Quand l’éviter? On s’abstient d’en prendre si on souffre d’ulcères d’estomac ou de troubles digestifs. «La prise d’aspirine peut engendrer une irritation gastrique importante risquant de conduire à une hémorragie», prévient la Dre Boulanger. L’aspirine favorise aussi les saignements, par exemple du nez ou des gencives, sans compter les problèmes d’ulcères et d’hypertension. On devrait également la proscrire si on souffre d’une maladie du cœur ou des reins, d’asthme, ou si on prend un anticoagulant ou un antiplaquettaire. On avise notre médecin et notre dentiste si une chirurgie est envisagée.  

Les relaxants musculaires 

C’est quoi? Ce ne sont pas des antidouleurs à proprement parler, mais en agissant sur les spasmes musculaires, ils aident à soulager la douleur associée. Le Robaxin et le Robaxacet font partie de cette catégorie. 

Pour qui? On s’en sert pour soulager les douleurs liées aux spasmes musculaires: maux de dos, lombalgie, etc. 

Quand les éviter? Il n’y a pas vraiment de contrindications. Les relaxants musculaires sont toutefois susceptibles d’occasionner de la somnolence. Par ailleurs, certains contiennent de l’ibuprofène ou de l’acétaminophène, ce qui peut causer un surdosage. On prend donc soin de vérifier la liste de tous les ingrédients des médicaments qu’on prend.

Les antidouleurs prescrits: un plus?

Certains antidouleurs ne nécessitent pas d’ordonnance, d’autres oui. De là à croire qu’ils sont meilleurs que ceux vendus sur les tablettes, il n’y a qu’un pas. En fait, selon la Dre Aline Boulanger, la grande différence réside surtout dans la force de l’ingrédient actif. «Les AINS sur ordonnance contiennent des dosages plus élevés que ceux en vente libre. Ils sont donc plus efficaces pour traiter les maladies inflammatoires sévères, comme l’arthrite rhumatoïde ou la goutte.»

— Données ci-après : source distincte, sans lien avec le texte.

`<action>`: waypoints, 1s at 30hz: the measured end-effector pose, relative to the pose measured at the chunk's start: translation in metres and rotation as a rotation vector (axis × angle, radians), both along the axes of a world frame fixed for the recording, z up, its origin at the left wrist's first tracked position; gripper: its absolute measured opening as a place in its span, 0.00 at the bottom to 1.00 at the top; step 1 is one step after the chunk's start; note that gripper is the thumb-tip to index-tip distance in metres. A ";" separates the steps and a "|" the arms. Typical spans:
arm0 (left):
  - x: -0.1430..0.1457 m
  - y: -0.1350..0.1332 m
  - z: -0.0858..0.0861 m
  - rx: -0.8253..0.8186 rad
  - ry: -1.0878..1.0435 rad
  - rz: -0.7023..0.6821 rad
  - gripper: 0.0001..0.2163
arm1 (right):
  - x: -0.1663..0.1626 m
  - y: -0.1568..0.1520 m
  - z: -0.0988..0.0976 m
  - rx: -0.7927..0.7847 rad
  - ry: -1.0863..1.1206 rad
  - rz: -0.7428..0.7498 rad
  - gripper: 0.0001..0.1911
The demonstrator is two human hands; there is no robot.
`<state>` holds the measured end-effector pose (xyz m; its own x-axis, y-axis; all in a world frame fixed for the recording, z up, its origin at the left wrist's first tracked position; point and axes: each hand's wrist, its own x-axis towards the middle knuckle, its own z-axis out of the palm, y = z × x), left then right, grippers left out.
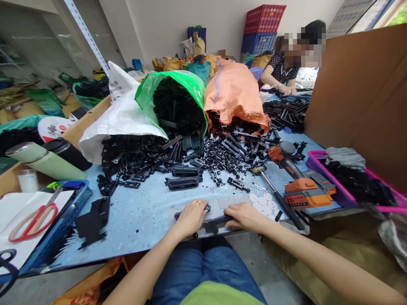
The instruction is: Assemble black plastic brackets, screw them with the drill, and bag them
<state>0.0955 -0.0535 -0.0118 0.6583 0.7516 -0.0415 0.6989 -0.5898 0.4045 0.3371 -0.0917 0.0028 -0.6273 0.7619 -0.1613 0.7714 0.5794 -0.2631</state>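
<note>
At the table's front edge, a long black plastic bar (218, 221) lies between my two hands. My left hand (192, 216) is closed over black plastic parts at the left, with a rounded end (207, 207) showing beside its fingers. My right hand (244, 215) has its fingers curled onto the bar's right end; the thumb is low against it. Just beyond my hands lie a clear flat sheet (233, 201) and several white discs (265, 204). Finished-looking black bar pieces (182, 183) rest farther up the table.
Open white (127, 114), green (171, 78) and orange (235, 91) sacks spill black parts and screws across the blue table (133, 220). A cordless drill (305, 192) and a hammer-like tool (282, 203) lie right, near a pink basket (343, 186). Scissors (34, 222) lie left. A co-worker (286, 67) sits behind.
</note>
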 end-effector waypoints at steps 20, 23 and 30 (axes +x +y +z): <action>0.002 0.002 0.003 -0.048 -0.018 0.009 0.15 | -0.021 0.004 -0.006 0.107 -0.143 -0.038 0.20; 0.003 -0.002 0.006 -0.027 -0.043 0.043 0.24 | -0.026 -0.001 0.000 0.159 -0.147 -0.078 0.19; 0.001 -0.011 0.002 0.080 -0.129 0.096 0.24 | -0.037 -0.011 0.022 0.312 -0.173 -0.118 0.13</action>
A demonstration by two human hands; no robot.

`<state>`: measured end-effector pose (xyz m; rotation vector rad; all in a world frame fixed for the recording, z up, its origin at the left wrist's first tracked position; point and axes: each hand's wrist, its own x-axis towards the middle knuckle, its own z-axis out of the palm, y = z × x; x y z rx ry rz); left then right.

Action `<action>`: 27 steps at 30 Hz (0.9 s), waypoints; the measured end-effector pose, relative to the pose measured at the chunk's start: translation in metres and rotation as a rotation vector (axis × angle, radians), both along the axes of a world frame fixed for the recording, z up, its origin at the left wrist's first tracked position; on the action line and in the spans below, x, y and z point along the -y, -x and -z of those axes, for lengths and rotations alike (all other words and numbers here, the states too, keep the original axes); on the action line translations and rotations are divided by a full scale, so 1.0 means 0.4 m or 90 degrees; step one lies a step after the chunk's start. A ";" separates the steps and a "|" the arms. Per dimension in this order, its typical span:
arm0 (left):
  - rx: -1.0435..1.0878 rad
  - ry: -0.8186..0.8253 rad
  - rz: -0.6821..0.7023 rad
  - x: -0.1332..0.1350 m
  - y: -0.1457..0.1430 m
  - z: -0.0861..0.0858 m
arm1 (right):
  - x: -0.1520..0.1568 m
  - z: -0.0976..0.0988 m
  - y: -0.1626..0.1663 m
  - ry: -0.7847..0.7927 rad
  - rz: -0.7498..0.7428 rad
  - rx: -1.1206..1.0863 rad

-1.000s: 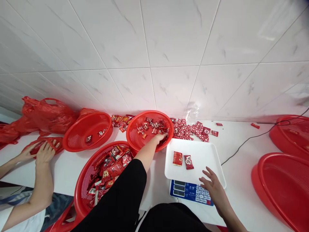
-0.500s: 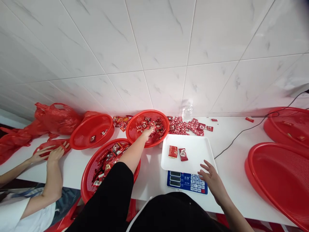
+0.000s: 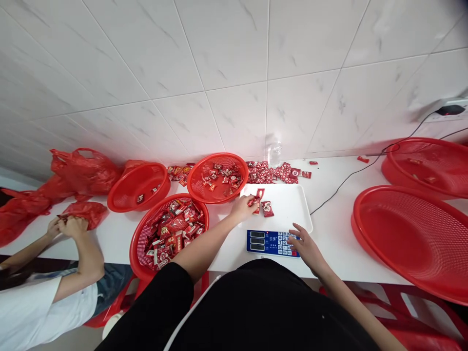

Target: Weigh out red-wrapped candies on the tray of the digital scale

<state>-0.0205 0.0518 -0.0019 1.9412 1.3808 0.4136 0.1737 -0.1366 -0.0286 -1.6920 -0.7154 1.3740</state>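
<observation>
My left hand (image 3: 244, 208) is over the left side of the white scale tray (image 3: 288, 207), its fingers closed on small red wrapped packets (image 3: 258, 196). Beside them on the tray lies a dark red packet (image 3: 267, 209) with a white emblem. My right hand (image 3: 306, 245) hovers at the right end of the blue scale keypad (image 3: 273, 243), fingers spread, holding nothing. Behind my left hand stands a red basket (image 3: 193, 187) of small red packets. Nearer me, a fuller red basket (image 3: 136, 258) holds mixed red packets.
Loose red packets (image 3: 268, 171) and a clear bottle (image 3: 274, 155) line the wall. At left are a red basket (image 3: 120, 202), red plastic bags (image 3: 86, 168) and a co-worker's hands (image 3: 69, 225). Large red baskets (image 3: 373, 234) stand at right. A black cable (image 3: 341, 187) crosses the table.
My left hand has come out of the back basket and moved right to the scale tray with packets in it. The co-worker's hands have drawn together. My view has shifted.
</observation>
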 end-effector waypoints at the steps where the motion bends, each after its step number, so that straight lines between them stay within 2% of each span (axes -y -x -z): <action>1: -0.065 -0.035 0.030 0.021 -0.005 0.006 | 0.005 -0.002 0.000 -0.007 -0.003 -0.003; 4: -0.161 -0.070 0.100 0.058 -0.004 0.020 | 0.019 -0.007 0.001 -0.021 -0.002 -0.012; 8: -0.187 -0.085 0.151 0.070 0.022 0.042 | 0.028 0.006 0.008 -0.024 -0.001 -0.009; 15: -0.160 -0.074 0.100 0.088 0.059 0.081 | 0.011 0.046 0.014 -0.030 -0.041 0.038; 22: -0.104 -0.145 0.199 0.106 0.040 0.092 | -0.019 0.044 0.039 -0.036 -0.104 0.043; 27: -0.074 -0.133 0.169 0.071 0.018 0.090 | -0.041 0.032 0.051 -0.068 -0.115 0.052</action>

Selon l’Organisation mondiale de la santé, trois groupes d’analgésiques peuvent être utilisés en fonction de l’intensité de la douleur. Pour les douleurs d’intensité légère à modérée, on recourt à l’acétaminophène et aux AINS. Pour les douleurs d’intensité modérée à intense, on passe aux opiacés dits «faibles», comme la codéine associée à l’acétaminophène ou à l’ibuprofène. Pour les douleurs sévères ou rebelles, on opte pour les opiacés puissants (morphine, fentanyl, hydromorphone, oxycodone, etc.). Pour les douleurs neuropathiques, les antidouleurs s’avèrent moins efficaces. D’autres médicaments, tels les antidépresseurs ou les anticonvulsivants, peuvent alors être proposés.

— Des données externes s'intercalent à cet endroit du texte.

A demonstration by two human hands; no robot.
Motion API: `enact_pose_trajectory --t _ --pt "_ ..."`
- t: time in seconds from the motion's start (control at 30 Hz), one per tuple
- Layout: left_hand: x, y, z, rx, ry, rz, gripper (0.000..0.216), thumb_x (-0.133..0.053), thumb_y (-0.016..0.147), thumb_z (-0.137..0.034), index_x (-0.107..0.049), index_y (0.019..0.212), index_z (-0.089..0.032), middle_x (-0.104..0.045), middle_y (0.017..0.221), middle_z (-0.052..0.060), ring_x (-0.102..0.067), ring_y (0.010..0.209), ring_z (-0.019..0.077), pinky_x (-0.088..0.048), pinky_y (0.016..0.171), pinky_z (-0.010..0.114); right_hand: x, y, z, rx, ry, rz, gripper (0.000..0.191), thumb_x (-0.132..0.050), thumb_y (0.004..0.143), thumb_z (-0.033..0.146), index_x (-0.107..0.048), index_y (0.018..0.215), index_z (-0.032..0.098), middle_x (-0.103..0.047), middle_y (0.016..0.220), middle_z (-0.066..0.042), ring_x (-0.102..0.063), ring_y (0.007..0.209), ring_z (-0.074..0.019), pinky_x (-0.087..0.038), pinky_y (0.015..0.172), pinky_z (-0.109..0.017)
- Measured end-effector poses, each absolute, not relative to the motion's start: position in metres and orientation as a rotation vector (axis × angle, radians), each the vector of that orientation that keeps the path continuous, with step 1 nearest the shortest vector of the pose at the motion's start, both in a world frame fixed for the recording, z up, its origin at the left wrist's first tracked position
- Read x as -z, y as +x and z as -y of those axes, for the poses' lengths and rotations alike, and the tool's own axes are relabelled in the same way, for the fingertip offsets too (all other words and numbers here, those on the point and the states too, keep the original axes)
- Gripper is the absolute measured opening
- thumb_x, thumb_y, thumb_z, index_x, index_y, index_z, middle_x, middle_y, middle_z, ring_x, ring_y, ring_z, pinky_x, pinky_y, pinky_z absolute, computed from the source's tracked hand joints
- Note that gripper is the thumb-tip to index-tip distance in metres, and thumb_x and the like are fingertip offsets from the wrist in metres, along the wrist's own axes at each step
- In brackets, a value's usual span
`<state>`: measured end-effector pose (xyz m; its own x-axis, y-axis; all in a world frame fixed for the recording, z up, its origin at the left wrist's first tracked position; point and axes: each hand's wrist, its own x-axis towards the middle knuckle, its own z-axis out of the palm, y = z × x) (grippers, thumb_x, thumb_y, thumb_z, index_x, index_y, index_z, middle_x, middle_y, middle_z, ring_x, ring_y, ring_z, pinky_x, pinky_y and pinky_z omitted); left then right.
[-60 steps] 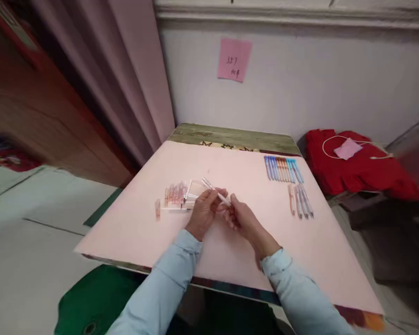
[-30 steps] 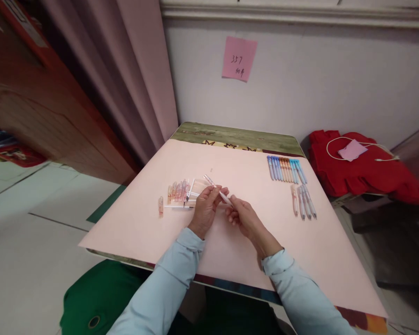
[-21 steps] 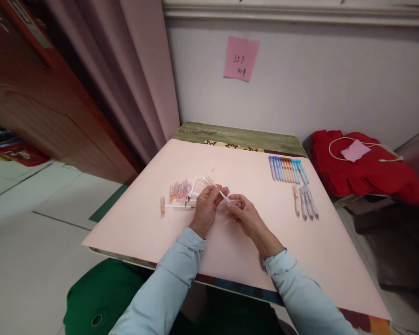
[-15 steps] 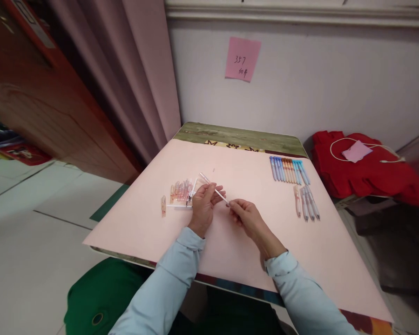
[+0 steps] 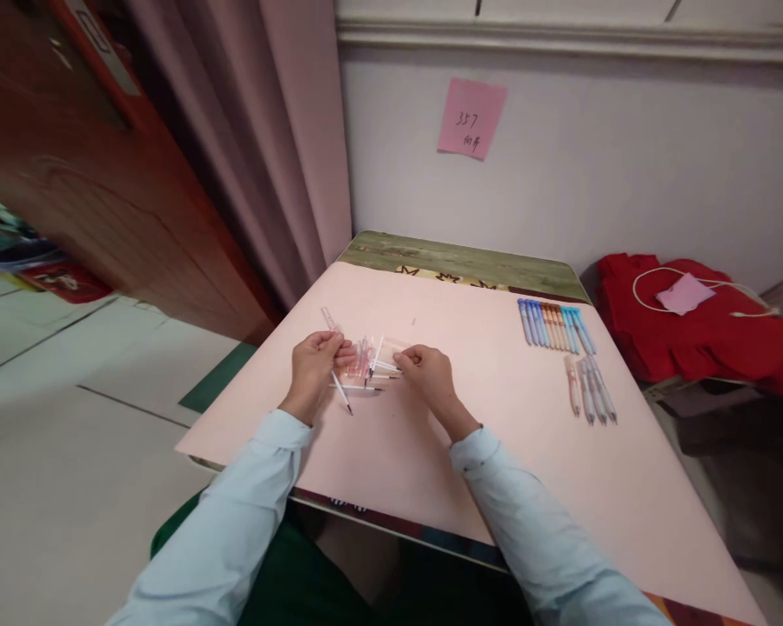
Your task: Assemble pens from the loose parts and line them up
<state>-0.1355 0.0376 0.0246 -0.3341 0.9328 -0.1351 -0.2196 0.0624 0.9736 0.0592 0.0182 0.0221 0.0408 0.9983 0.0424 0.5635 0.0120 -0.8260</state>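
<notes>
In my left hand (image 5: 314, 369) is a clear pen barrel (image 5: 328, 319) with a white pen refill (image 5: 342, 393) sticking out of its lower end, the dark tip pointing down toward me. The fingers are closed round it. My right hand (image 5: 429, 376) is at the right side of a small pile, thumb and finger pinched together; what lies between them is too small to make out. In the pile are several clear pink pen parts (image 5: 364, 358), a clear flat piece (image 5: 395, 346) and several white refills (image 5: 358, 388) with dark tips.
Blue, brown and light-blue pens (image 5: 552, 325) lie in a row at the table's far right. Several clear-barrelled pens (image 5: 593, 391) lie nearer. The table wears a pink cover (image 5: 496, 469). Beside it sits red cloth (image 5: 632, 322) with a white cable. A curtain (image 5: 287, 130) hangs behind, left.
My left hand has moved left with the barrel and refill. My right hand has let go of the refill's end and moved to the right side of the pile. The view has shifted slightly.
</notes>
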Motion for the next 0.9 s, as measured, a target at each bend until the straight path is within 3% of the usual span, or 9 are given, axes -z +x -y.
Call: enact_pose_trajectory --t 0.17,0.33,0.4,0.57,0.73,0.9 --pt "-0.012 -0.129 -0.041 -1.557 0.771 -1.277 0.028 -0.077 0.073 -0.032 -0.063 0.086 -0.011 -0.071 0.078 0.008 -0.068 0.063 0.0135 -0.057 0.065 0.028 -0.014 0.039 -0.018 -0.67 -1.68 1.691 0.028 -0.052 0.091 0.035 -0.075 0.084 0.02 -0.074 0.08 -0.004 -0.063 0.071 -0.016 -0.039 0.065 -0.025" --pt "-0.023 -0.135 -0.04 -1.681 0.842 -1.24 0.029 -0.076 0.073 -0.035 -0.065 0.087 -0.012 -0.073 0.083 0.008 -0.069 0.079 0.0145 -0.055 0.084 0.03 0.003 0.041 -0.006 -0.693 -1.583 1.667 0.023 -0.052 0.09 0.032 -0.072 0.086 0.022 -0.073 0.081 -0.001 -0.064 0.073 -0.0161 -0.042 0.069 -0.025" --pt "-0.028 -0.147 -0.037 -1.648 0.905 -1.271 0.029 -0.073 0.074 -0.037 -0.065 0.088 -0.013 -0.073 0.084 0.008 -0.069 0.076 0.0149 -0.055 0.08 0.03 0.005 0.038 0.002 -0.635 -1.551 1.72 0.023 -0.053 0.091 0.035 -0.071 0.089 0.022 -0.073 0.082 -0.002 -0.063 0.073 -0.0161 -0.042 0.07 -0.025" --pt "-0.034 -0.191 -0.024 -1.22 1.242 -1.784 0.023 -0.067 0.074 -0.037 -0.061 0.081 -0.016 -0.069 0.067 0.003 -0.056 0.045 0.0129 -0.046 0.05 0.026 -0.002 0.017 0.026 -0.539 -1.505 2.011 0.03 -0.051 0.095 0.045 -0.069 0.088 0.022 -0.073 0.085 -0.005 -0.064 0.076 -0.0171 -0.041 0.069 -0.026" --pt "-0.04 -0.204 -0.016 -0.681 1.532 -2.124 0.02 -0.062 0.074 -0.039 -0.061 0.07 -0.02 -0.068 0.058 0.003 -0.062 0.052 0.0184 -0.043 0.057 0.028 -0.013 -0.014 0.034 -0.515 -1.65 2.291 0.044 -0.052 0.093 0.058 -0.067 0.096 0.017 -0.073 0.093 -0.013 -0.068 0.082 -0.025 -0.044 0.068 -0.031" --pt "-0.049 -0.187 -0.011 -0.327 1.672 -2.196 0.031 -0.057 0.078 -0.043 -0.061 0.056 -0.021 -0.068 0.057 0.008 -0.063 0.059 0.0229 -0.038 0.059 0.031 -0.019 -0.028 0.03 -0.589 -1.807 2.335 0.033 -0.052 0.094 0.043 -0.066 0.102 0.015 -0.074 0.095 -0.015 -0.069 0.088 -0.0289 -0.047 0.07 -0.035"
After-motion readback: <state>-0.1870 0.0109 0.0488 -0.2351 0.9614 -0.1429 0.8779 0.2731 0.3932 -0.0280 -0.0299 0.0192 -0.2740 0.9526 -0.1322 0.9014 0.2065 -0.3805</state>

Risque-t-on devenir accro aux antidouleurs? «L’acétaminophène et les AINS ne créent pas de dépendance, assure Pierre-Marc Gervais. Par contre, la probabilité est élevée avec les antidouleurs à base d’opiacés. C’est pourquoi on ne les utilise pas d’emblée. On les réserve surtout aux douleurs cancéreuses, après une chirurgie ou un traumatisme aigu, et ce, sur une courte période et à la plus faible dose efficace.» 


MON TEST

Devrais-je recourir à un antidouleur sous ordonnance? 

Certaines douleurs sont faciles à gérer à l’aide d’un analgésique en vente libre. D’autres, au contraire, perdurent. Pour savoir si on devrait consulter notre médecin à ce propos, on coche les affirmations qui nous concernent. 

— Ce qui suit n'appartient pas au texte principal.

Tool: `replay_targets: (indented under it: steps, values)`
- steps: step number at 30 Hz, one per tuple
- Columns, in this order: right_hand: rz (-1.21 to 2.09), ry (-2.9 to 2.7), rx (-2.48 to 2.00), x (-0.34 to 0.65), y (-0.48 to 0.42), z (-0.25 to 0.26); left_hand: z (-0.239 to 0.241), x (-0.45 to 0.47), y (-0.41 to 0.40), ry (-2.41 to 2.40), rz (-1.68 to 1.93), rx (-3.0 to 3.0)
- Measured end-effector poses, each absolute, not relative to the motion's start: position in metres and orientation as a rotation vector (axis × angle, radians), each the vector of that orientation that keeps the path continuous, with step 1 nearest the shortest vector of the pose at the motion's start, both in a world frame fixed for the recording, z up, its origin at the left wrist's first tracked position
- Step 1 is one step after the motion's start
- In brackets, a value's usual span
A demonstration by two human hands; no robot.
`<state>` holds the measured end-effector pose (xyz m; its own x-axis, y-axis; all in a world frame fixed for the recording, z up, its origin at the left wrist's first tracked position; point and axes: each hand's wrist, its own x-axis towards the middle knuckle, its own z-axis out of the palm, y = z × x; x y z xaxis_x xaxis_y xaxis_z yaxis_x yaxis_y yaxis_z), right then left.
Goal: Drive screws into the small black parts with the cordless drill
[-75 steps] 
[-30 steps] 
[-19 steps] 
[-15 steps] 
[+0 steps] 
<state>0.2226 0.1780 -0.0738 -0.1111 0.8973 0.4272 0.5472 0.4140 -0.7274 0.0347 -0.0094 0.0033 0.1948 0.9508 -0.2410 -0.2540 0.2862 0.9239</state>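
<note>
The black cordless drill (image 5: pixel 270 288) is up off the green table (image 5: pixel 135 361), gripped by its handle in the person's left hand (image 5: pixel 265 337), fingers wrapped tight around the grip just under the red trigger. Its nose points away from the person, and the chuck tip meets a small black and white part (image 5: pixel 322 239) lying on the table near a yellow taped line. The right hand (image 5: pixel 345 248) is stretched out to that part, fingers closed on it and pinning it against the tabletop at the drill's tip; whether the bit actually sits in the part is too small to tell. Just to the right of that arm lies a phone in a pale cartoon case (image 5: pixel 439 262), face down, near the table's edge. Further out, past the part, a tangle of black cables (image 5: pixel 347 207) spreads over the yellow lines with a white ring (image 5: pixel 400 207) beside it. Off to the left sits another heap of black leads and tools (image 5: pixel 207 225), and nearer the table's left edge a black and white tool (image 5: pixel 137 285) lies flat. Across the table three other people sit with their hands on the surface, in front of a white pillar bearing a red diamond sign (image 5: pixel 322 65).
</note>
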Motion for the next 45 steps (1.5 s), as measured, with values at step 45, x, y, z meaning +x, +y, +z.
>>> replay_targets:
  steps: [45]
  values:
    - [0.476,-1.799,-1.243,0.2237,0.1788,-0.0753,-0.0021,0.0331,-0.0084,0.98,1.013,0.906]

– Les antidouleurs en vente libre n’apaisent pas complètement mes douleurs.

– La douleur a des répercussions sur ma vie personnelle, sociale ou professionnelle.

– Je prends un antidouleur en vente libre depuis sept jours, mais la douleur persiste. 

– Ma douleur s’intensifie.

– Les analgésiques ne font pas effet.

On a coché certaines de ces affirmations? Dans ce cas, une visite chez le médecin s’impose, non seulement pour traiter la douleur, mais aussi pour s’assurer qu’elle n’est pas associée à un problème plus sérieux.